• How to complete this task: Using the listing below, select the lines with the word "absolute" and copy them.

• Given data:
* * *

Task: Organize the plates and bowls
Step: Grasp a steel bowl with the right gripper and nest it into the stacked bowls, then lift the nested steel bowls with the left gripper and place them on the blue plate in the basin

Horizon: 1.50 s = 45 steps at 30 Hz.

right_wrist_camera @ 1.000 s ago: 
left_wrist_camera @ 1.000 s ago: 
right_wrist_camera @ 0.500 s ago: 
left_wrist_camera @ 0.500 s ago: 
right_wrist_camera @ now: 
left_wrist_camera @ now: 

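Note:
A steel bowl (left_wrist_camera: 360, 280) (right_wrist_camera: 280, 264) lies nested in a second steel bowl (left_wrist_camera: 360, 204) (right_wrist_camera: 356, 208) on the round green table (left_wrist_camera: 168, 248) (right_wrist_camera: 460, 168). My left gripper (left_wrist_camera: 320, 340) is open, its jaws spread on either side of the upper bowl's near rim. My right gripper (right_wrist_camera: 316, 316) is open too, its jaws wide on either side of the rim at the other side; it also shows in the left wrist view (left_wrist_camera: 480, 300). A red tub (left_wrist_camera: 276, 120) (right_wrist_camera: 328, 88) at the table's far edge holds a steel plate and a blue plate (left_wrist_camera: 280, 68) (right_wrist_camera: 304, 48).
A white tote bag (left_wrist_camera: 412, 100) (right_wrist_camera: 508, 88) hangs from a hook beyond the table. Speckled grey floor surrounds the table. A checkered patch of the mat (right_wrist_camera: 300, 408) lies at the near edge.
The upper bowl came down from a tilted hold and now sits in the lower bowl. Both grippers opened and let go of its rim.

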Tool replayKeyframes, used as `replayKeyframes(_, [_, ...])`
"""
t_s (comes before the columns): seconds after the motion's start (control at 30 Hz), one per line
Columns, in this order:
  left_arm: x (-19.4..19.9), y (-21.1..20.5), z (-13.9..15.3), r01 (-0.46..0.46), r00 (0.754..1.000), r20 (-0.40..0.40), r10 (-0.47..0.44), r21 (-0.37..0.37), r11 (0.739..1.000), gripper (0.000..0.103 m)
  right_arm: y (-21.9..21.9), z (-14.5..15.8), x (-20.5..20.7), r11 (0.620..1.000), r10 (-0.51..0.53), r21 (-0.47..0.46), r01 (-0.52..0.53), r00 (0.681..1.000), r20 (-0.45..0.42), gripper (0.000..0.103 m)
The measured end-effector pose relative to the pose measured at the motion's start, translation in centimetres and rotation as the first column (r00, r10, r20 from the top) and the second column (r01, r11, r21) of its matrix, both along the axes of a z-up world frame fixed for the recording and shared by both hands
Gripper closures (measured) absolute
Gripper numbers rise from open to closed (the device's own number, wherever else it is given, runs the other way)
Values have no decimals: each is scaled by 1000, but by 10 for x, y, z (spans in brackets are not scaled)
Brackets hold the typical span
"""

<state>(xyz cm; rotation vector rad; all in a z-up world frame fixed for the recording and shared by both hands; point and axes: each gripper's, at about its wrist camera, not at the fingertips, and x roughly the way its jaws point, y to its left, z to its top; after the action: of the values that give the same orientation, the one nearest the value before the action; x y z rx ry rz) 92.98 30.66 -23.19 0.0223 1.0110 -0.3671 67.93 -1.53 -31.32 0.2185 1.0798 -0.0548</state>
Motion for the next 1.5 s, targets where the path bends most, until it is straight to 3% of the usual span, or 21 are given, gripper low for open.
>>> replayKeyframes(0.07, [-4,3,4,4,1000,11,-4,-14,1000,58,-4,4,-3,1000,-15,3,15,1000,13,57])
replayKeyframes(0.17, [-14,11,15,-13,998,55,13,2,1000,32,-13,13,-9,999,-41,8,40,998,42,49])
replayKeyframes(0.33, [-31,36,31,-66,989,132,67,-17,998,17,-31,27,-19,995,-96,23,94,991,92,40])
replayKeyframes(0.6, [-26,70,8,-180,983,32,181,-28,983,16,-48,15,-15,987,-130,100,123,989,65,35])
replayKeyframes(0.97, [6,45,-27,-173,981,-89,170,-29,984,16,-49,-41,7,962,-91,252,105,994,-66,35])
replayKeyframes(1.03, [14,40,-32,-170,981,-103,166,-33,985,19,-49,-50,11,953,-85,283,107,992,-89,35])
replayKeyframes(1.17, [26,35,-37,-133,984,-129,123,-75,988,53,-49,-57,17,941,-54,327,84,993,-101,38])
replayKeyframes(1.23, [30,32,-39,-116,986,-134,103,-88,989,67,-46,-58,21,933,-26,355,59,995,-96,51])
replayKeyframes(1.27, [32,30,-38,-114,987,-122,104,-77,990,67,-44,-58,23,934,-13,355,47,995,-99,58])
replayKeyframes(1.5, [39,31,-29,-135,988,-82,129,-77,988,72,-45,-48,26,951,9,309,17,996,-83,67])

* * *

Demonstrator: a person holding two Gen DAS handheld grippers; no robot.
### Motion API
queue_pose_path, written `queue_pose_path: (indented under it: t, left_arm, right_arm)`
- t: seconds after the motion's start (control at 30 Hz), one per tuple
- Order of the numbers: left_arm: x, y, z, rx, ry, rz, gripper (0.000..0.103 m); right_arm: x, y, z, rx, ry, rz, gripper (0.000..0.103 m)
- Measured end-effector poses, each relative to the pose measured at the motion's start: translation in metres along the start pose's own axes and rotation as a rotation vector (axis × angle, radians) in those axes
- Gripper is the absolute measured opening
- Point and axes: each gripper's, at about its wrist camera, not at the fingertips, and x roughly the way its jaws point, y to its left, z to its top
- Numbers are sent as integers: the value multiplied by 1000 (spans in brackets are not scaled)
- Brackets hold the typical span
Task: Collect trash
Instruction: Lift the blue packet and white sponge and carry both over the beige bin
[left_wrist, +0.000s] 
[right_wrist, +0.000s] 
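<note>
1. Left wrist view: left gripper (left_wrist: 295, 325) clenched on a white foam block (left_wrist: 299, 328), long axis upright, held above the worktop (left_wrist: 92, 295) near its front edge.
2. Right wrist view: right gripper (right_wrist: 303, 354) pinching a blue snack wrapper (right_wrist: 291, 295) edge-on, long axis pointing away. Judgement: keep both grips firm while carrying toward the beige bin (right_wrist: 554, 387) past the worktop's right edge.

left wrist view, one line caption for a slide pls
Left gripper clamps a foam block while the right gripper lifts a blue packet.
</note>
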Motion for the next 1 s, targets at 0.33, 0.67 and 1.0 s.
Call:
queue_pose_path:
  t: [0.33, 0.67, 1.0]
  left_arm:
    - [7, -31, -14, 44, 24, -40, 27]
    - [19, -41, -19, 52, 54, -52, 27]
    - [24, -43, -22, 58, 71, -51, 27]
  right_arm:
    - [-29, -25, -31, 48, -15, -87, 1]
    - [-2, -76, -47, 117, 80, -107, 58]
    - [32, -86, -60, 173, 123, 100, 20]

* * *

• Task response:
Gripper closures (measured) absolute
- Gripper is the absolute measured opening

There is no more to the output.